■ Task item: Nothing but the lines from the one containing "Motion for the" through the last line of the data below should be returned, each copied exactly.

■ Data:
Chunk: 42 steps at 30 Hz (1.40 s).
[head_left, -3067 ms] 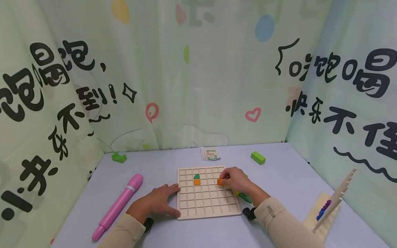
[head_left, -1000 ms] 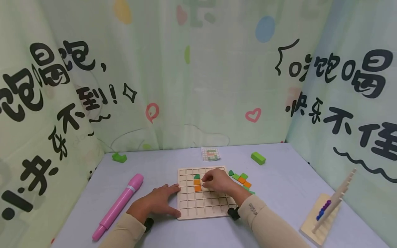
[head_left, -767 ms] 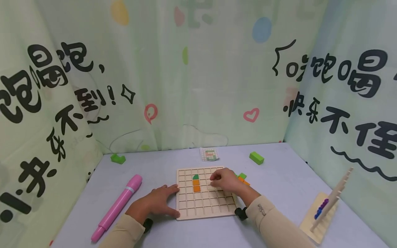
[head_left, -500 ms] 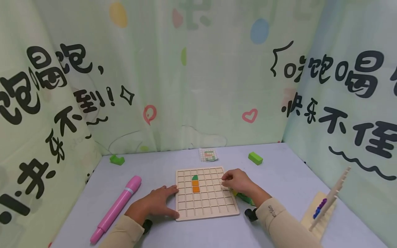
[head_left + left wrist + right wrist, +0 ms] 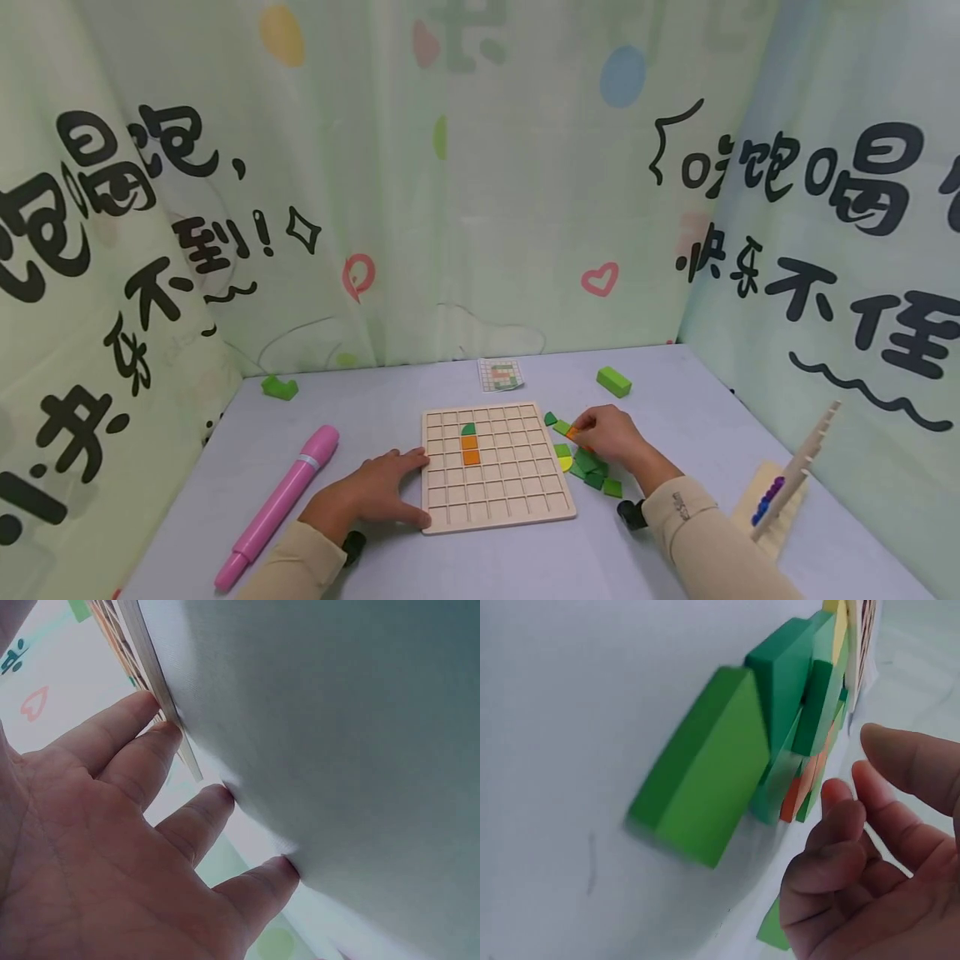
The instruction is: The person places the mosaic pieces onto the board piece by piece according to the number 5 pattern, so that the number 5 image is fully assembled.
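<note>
A square wooden grid board (image 5: 510, 487) lies on the table, with one green curved tile (image 5: 468, 429) and two orange square tiles (image 5: 470, 451) in its cells. My left hand (image 5: 378, 490) rests at the board's left edge with fingers spread; in the left wrist view two fingertips touch the board's side. Right of the board lies a loose pile of green tiles (image 5: 588, 462), with a yellow tile (image 5: 566, 464) and orange ones (image 5: 801, 786) among them. My right hand (image 5: 611, 433) is over this pile, fingertips at an orange tile, thumb and fingers apart with nothing seen between them.
A printed pattern card (image 5: 500, 375) lies behind the board. Green blocks stand at the back left (image 5: 279, 387) and back right (image 5: 614, 382). A pink marker-shaped stick (image 5: 277, 508) lies at left; a wooden peg stand with beads (image 5: 780, 500) is at right.
A second orange tile has been placed below the first on the board. My right hand has since moved right, off the board to the tile pile. The left hand stays in place.
</note>
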Motion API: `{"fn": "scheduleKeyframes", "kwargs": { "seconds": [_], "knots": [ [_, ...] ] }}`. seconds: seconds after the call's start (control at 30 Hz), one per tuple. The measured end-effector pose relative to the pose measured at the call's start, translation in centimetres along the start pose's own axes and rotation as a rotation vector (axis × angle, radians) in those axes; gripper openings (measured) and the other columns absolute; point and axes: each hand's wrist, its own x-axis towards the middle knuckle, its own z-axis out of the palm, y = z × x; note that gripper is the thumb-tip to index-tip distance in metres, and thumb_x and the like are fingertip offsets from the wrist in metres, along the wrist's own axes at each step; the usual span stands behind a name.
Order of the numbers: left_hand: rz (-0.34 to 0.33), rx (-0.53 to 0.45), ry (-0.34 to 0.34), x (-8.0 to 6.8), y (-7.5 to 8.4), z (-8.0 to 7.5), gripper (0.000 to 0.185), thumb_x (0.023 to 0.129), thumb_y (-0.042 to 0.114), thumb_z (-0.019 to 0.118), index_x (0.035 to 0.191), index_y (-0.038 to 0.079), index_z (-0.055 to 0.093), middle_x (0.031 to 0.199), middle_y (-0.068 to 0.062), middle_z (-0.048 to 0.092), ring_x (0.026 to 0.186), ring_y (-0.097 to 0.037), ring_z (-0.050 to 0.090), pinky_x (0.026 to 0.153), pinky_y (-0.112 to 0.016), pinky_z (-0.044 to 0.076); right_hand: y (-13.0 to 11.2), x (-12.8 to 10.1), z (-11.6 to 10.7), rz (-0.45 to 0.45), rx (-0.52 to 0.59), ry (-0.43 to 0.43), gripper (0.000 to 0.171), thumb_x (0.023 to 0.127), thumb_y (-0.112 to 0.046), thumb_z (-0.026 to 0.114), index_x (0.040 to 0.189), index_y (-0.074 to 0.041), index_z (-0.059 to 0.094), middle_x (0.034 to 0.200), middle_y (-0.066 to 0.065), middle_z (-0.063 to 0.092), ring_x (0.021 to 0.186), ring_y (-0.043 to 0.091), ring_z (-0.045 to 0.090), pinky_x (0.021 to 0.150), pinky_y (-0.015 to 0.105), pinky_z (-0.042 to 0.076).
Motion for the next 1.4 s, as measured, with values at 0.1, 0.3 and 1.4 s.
{"fn": "scheduleKeyframes", "kwargs": {
  "seconds": [0.1, 0.3, 1.4],
  "knots": [
    [-0.006, -0.003, 0.001, 0.0, 0.0, 0.0, 0.093, 0.071, 0.048, 0.093, 0.152, 0.023, 0.053, 0.164, 0.003, 0.043, 0.153, -0.043, 0.031, 0.117, -0.068, 0.032, 0.6, 0.2, 0.0, 0.041, -0.04, 0.002, 0.018, 0.092, -0.011, 0.074, 0.106, 0.0, 0.072, 0.099, 0.011, 0.068, 0.086, 0.023, 0.059, 0.073, 0.031, 0.053],
    [0.01, -0.005, 0.002, 0.1, -0.2, 0.1, 0.094, 0.072, 0.048, 0.092, 0.153, 0.022, 0.052, 0.164, 0.002, 0.043, 0.153, -0.044, 0.032, 0.117, -0.067, 0.033, 1.1, 0.2, -0.2, 0.076, -0.087, -0.009, 0.017, 0.09, -0.009, 0.075, 0.103, 0.001, 0.072, 0.097, 0.012, 0.068, 0.087, 0.025, 0.059, 0.075, 0.034, 0.053],
    [0.022, -0.007, -0.004, 0.0, -0.2, 0.1, 0.094, 0.072, 0.048, 0.091, 0.153, 0.02, 0.052, 0.164, 0.001, 0.043, 0.153, -0.042, 0.031, 0.118, -0.066, 0.032, -0.2, -0.4, 0.0, 0.055, -0.027, -0.02, 0.016, 0.092, -0.008, 0.07, 0.107, -0.002, 0.072, 0.101, 0.012, 0.068, 0.088, 0.024, 0.058, 0.075, 0.033, 0.052]
  ]
}}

■ Solution to the problem:
Motion for the next 1.4 s, as measured, with values at 0.1, 0.3 and 1.4 s.
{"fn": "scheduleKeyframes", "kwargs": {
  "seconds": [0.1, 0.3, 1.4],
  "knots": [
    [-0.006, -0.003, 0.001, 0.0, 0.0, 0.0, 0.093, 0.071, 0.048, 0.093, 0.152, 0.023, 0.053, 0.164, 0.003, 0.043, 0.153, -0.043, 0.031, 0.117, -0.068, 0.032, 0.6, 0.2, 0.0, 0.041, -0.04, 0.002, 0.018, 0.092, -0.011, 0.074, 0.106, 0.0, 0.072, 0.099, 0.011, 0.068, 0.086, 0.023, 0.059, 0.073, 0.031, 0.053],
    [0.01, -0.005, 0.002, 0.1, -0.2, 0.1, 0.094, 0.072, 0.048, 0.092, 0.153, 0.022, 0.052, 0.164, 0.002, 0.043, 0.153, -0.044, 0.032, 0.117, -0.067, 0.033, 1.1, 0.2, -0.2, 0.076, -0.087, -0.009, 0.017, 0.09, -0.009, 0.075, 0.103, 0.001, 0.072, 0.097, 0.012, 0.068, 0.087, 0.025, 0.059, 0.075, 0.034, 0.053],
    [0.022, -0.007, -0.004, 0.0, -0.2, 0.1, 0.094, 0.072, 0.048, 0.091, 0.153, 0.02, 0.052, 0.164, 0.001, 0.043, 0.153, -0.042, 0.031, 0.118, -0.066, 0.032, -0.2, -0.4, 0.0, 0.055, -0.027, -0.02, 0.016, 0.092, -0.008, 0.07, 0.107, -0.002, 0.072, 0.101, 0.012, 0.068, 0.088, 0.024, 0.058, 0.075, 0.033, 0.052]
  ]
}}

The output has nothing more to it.